İki haberim var:
Önce kötü olanı:
Bir kaç gündür güzel şeyler yapalım, internetin nimetlerinden kolay haberleşme anlamında DA yararlanalım, sosyal bir birlikteliğimiz DE olsun diye düşün düşün gezip neredeyse tüm günümü bu düşüncelere ayırmışken dün gece kötü şeylere tanık oldum. Yüzyüze tanıdığım bir arkadaşımın, çok iyi niyetle olduğunu bildiğim, hatta bundan emin olduğum bir yazısından dolayı çok canım sıkıldı. Böyle bir son tahmin etmemiştim. Ne yazıkki kıyısından da olsa ben de olay yerindeydim . O arkadaşım blog dünyasının geldiği noktadan 'kendince' söz ederken sırf fikrini söylediği için duymadığı söz kalmadı. Her insan fikrini, beğenilerini, beğenmediklerini, eleştirdiklerini söyleme hakkında değil miydi? 'beğenmediğin bloğu okumak zorunda değilsin, kapat yukarıdan, ben istediğimi yazarım' fikri neden 'ben istediğim bloğu eleştirme hakkına sahibim' şeklinde de onay görmüyor? Hep ne güzel diyelim, çok yakışmış diyelim. Ülkenin bir çok sorunu varken blog dünyasının benim de hayretle sezdiğim üzere 'şunu aldım, bunu aldım' işlevselliğine dönüşmesinin blog yazısına taşınmasının nesi kötü ve bu kadar eleştirilir olması nedendir, hiç anlamadım. O arkadaşım da kendi ve kendi gibi düşünenlerin fikirlerini yazmış. Herkesin bir diğerini onayladığı yerde, herkesin birbirinin aynısı gibi olmaya başladığı bir yerde bir kişi çıkıp 'bu neden böyle?' demiş ve kıyamet orada kopmuş. Fikirlerin sıralanmasında hiçbir sertlik göremediğim bu yazıya gönderilen yorumlar beni çok üzdü :(
Şapkamızı çıkarıp önümüze koymanın zamanı. Farklı farklı hayatlardan aynı oturuma ağ açan insanlarız. Herkesin aynı şeylerden hoşlanması ya da hoşlanmaması tabiiki mümkün değil, öyle olsaydı bloglar oluşmazdı. Herkesin kendi dilinde söylediği bir şarkı var. O arkadaşımın söylemek istediği, bu şarkıların artık tek bir ağızdan çıkıyor gibi olmasıydı. Tarzına hoşgörü bekleyenler genelleme anlamında eleştirildiklerinde kendileri neden hoşgörü göstermezler? Bunu anlamıyorum.
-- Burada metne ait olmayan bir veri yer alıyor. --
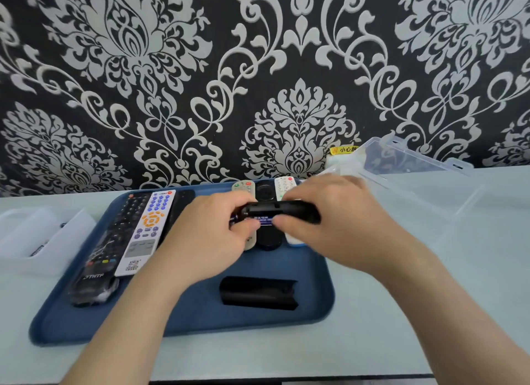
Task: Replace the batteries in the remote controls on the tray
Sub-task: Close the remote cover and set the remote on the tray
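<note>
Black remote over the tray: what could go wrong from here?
The blue battery in the black remote, gripped by the left hand and right hand, may slip and drop among the remotes below. The detached cover lies loose on the tray by the left forearm, which might knock it.

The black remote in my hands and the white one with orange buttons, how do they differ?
The black remote is held crosswise by the left hand and right hand, back open, a blue battery showing; the white remote lies lengthwise on the tray, buttons up. Both are slim bars.
</note>
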The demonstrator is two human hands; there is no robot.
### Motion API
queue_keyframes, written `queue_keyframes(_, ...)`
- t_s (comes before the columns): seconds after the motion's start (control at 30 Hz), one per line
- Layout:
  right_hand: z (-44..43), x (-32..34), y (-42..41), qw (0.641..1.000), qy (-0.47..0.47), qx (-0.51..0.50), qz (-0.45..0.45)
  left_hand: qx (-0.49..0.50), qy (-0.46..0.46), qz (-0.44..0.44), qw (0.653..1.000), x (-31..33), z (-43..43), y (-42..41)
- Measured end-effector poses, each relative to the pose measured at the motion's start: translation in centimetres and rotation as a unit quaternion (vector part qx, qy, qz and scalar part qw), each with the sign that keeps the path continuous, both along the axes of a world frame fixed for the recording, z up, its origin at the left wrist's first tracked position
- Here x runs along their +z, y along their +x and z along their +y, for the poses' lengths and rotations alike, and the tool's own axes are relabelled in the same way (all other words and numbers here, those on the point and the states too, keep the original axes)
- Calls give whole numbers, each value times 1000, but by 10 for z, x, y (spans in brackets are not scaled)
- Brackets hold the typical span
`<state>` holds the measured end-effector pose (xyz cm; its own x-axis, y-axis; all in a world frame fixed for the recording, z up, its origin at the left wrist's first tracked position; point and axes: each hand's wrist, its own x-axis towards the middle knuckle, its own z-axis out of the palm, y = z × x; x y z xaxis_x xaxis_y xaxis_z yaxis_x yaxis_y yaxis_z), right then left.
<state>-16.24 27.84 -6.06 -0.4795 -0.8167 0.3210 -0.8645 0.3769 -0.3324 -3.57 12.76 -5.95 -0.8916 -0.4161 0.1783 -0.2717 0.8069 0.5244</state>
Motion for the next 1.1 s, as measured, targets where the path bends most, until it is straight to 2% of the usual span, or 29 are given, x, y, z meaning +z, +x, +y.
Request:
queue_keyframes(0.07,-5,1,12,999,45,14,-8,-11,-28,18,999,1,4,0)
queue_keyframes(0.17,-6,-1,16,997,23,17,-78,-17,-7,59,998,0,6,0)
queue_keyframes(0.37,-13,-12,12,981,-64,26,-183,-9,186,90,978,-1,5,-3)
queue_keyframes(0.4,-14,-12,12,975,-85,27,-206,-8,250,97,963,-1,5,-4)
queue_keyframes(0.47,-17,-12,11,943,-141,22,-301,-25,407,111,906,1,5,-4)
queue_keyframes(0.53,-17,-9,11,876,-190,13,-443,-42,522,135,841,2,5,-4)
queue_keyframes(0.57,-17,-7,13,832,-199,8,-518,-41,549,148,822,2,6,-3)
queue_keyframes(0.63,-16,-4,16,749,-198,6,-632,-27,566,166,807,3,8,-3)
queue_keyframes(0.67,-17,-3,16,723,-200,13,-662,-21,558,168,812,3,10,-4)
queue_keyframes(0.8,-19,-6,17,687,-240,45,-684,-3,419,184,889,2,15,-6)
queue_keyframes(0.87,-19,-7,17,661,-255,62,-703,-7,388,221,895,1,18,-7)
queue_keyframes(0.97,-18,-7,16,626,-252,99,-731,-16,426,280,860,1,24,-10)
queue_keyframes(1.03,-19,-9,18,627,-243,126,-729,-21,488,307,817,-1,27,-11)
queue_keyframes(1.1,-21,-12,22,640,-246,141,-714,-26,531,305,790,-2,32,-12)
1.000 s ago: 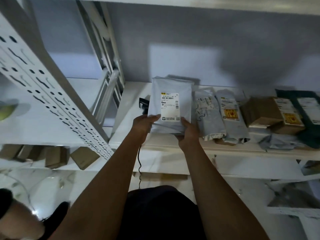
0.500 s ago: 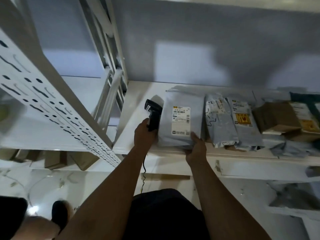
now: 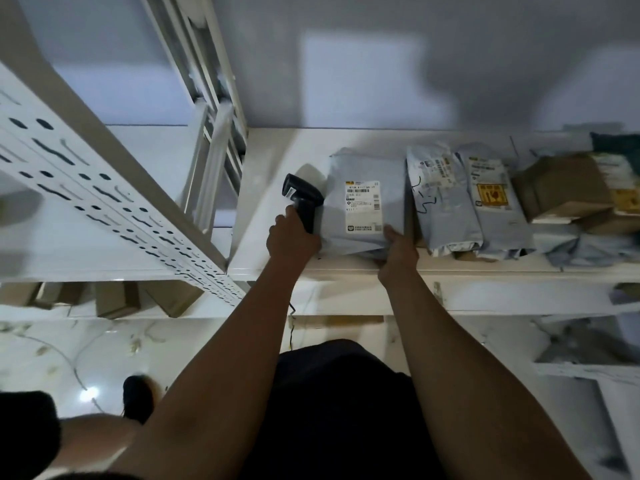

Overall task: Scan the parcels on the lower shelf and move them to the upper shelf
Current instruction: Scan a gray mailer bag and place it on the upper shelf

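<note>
A grey poly-bag parcel [image 3: 363, 188] with a white barcode label lies flat on the white upper shelf [image 3: 270, 244], label up. My right hand [image 3: 398, 251] grips its near right corner. A black handheld barcode scanner [image 3: 302, 199] stands just left of the parcel, and my left hand [image 3: 292, 239] is closed around its handle. The scanner's cable hangs down below the shelf edge.
Right of the held parcel lie two more grey bags [image 3: 443, 202] [image 3: 491, 202], then brown cardboard boxes [image 3: 568, 188] and a dark parcel [image 3: 616, 143]. A perforated white upright [image 3: 114, 199] slants across the left. Cardboard boxes [image 3: 114, 299] sit on the lower left shelf.
The parcel, held upright in both hands a second ago, now lies flat on the shelf. My left hand let go of it and took hold of the scanner.
</note>
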Tool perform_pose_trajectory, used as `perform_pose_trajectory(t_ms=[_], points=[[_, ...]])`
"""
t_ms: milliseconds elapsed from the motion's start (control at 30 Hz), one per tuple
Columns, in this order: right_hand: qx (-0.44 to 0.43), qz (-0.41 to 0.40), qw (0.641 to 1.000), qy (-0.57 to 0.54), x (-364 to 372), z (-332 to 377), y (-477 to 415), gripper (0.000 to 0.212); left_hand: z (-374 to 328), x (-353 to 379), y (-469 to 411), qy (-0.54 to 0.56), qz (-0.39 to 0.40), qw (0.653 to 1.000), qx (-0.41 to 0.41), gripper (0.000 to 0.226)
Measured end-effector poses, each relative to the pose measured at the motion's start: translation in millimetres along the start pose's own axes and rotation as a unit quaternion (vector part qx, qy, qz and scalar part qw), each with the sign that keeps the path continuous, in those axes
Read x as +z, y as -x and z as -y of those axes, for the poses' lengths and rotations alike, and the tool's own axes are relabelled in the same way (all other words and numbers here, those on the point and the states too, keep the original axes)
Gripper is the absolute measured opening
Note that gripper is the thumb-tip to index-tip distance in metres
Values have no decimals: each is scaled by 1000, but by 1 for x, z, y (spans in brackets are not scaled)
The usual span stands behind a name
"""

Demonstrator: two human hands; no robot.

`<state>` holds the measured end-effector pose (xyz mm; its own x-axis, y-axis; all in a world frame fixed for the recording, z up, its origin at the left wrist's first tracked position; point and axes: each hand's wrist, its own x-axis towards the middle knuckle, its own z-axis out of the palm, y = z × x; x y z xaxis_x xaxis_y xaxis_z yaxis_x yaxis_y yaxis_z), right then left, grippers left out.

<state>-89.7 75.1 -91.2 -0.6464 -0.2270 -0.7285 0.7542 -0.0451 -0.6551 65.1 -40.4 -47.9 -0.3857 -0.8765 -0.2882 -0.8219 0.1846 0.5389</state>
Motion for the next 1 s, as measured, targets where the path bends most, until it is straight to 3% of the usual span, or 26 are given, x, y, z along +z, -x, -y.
perform_pose_trajectory(t_ms=[200,400,500,667,800,1000], points=[[-1,2,999,35,3,2,11,18,-1,4,0,36,33,998,-50,83],[-17,15,997,74,1,3,17,15,-1,-4,6,180,23,977,-111,58],[-21,38,997,68,-2,2,19,9,-10,-15,3,304,13,948,-99,30],[-53,66,994,67,-9,-3,25,26,-34,-38,10,473,94,870,-100,18],[-61,70,993,73,-10,-5,27,26,-45,-49,20,516,175,835,-81,13],[-68,74,994,44,-10,-13,25,39,-51,-53,29,550,213,805,-62,17]])
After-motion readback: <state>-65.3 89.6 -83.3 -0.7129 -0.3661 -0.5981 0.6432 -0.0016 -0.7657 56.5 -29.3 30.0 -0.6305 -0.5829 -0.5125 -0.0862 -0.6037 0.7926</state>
Biz, bloğunda projeyi anlatan bir çok arkadaşımız günlerdir koca minik kalpler için ne yapabiliriz diye düşünürken bizden farklı bakanlardan bir tanesi çıkıp da 'biz de bir şeyler yapabilir miyiz?' dedi mi? Yani en azından ben duymadım. Kötü mü olurdu; hayır. Biz sadece bizi, onlar sadece birbirini okuyor. Burada da bir kutuplaşma olmuş ne yazıkki :( Burası küçük bir ülke olmuş; insanların birbirlerine karşılıklı camekanlardan baktıkları.
Arkadaşımın bazı yorumları hiç hak etmediğini düşündüğüm yazısında beni rahatsız eden hiçbir şey olmadı hatta tam destek verdim. İşin bu kadar çığrından çıkacağını hiç düşünmeden; hoş düşünsem de desteklerdim. Yazıda hakaret yok, saldırı yok. Sadece fikirlerini 'bana ne' diyerek söylemiş olduğu için bu kadar hırpalanmasını gereksiz bulduğum o yazıyı okumanızı öneriyorum.
Ben kazandığım insanlardan o kadar mutluyumki; az ama çoklar; kendileri çok ve özler.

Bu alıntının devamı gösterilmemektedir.